Thursday, January 20, 2011
Chicago Sun-Times
by Sun Times editorial staff

No one said this would be easy.

But new Cook County Board President Toni Preckwinkle is absolutely right when she insists that county officials get serious about cutting their budgets a full 16 percent.

The county is facing a $487 million deficit in its roughly $3 billion-a-year operations, and there’s no way that kind of hole can be filled without pain. And remember, even if Preckwinkle and the County Board erase that $487 million deficit, they’ll be doing nothing more than getting the 2011 budget into line. There still would be no room to discontinue the county’s penny-on-the-dollar sales take increase, which Preckwinkle has pledged to repeal.

Preckwinkle has said she will make the 16 percent cuts in her own office, as have Assessor Joseph Berrios, the Board of Review, Recorder of Deeds Eugene Moore and health and hospitals CEO William Foley. (Because the fiscal year started Dec. 1, the offices actually must cut by 21 percent to achieve 16 percent savings by year’s end.)

But State’s Attorney Anita Alvarez, Sheriff Thomas Dart and Circuit Court Clerk Dorothy Brown — whose operations together typically account for a third of the budget — have said the 16 percent cut is too onerous for them.

We’re frankly surprised that Dorothy Brown can’t find a way to make significant trims in an office that traditionally has been larded with workers who don’t have much to do while others carry the load.

On the other hand, Alvarez and Dart — who say they are cooperating with Preckwinkle — have legitimate concerns.
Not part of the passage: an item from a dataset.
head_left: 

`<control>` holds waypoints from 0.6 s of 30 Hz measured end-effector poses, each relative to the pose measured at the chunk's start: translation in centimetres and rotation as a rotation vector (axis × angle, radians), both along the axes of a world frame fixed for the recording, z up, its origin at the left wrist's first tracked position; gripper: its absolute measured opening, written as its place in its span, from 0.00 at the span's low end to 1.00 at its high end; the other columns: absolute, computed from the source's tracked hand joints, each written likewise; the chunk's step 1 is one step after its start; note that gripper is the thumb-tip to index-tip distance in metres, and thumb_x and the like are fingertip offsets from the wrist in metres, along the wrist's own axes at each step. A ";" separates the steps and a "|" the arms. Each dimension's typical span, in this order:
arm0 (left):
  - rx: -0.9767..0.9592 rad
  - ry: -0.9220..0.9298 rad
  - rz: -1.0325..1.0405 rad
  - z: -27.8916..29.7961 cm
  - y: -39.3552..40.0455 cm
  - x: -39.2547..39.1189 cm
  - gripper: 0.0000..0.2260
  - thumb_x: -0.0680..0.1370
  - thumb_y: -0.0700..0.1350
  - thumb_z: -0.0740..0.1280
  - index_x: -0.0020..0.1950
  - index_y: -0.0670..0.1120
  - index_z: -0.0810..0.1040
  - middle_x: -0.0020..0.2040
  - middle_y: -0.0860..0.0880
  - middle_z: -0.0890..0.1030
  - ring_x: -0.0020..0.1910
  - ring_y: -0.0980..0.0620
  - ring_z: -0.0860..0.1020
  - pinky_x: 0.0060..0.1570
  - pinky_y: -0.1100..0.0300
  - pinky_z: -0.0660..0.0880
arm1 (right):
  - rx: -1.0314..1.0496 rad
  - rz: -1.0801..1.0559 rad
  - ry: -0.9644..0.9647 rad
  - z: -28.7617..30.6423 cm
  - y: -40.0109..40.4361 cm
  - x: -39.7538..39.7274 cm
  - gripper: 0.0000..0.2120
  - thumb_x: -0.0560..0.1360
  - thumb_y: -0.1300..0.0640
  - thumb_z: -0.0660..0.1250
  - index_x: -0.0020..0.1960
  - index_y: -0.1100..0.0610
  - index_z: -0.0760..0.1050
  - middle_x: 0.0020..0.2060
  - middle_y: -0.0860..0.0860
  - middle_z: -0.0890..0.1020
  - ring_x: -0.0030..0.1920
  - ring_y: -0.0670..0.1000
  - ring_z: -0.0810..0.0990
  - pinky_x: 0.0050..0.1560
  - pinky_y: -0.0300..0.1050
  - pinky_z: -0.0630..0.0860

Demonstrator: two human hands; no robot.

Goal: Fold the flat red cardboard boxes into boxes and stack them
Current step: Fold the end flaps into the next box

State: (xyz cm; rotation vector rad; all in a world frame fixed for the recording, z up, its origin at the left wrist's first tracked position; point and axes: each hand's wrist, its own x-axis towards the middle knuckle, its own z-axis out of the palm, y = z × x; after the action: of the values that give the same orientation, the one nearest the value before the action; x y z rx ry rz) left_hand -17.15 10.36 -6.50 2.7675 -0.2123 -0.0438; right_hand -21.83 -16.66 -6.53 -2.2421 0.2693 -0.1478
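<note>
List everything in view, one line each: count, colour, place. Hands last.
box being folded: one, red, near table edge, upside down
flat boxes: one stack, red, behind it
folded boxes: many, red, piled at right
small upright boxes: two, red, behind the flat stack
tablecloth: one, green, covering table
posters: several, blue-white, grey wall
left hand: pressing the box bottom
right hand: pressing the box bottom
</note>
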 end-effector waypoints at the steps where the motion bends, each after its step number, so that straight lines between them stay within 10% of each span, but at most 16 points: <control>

Ninety-eight percent of Alvarez’s budget is personnel, and she is required to staff courtrooms throughout the county. If she doesn’t, the chief judge can appoint a special state’s attorney at a rate that Alvarez calculates at $185 an hour vs. the $65 an hour it costs for a staff lawyer.

Alvarez’s office also performs other tasks, but financial savings won’t be easy to find there, either, according to her numbers. For example, if the county outsourced the handling of Stroger Hospital’s medical malpractice suits, the expense would disappear from Alvarez’s budget, but the overall cost to the county would soar because outside lawyers would have to be hired.

Dart, meanwhile, must comply with court orders on staffing that make trimming his payroll an exceptional challenge. And even laying off every police officer, court deputy and appointed employee wouldn’t be sufficient to meet Preckwinkle’s goal. He has proposed a 9 percent cut.

Still, Preckwinkle is absolutely correct that costs must be brought into line. Alvarez and Dart should submit budgets that meet the 16 percent guideline. If the results are too onerous, the County Board would be free to ease up on the state’s attorney and sheriff and look for savings elsewhere.

To her credit, Preckwinkle sees the downside to across-the-board cuts, where bloated offices and lean ones get whacked the same, and she seems to be working to avoid that in the future. She has proposed ways to make county government more efficient and responsive, ranging from sharing office functions across county agencies to improving the efficiency of the criminal justice system. But she needs time to get it done.

In the meantime, the numbers have to add up.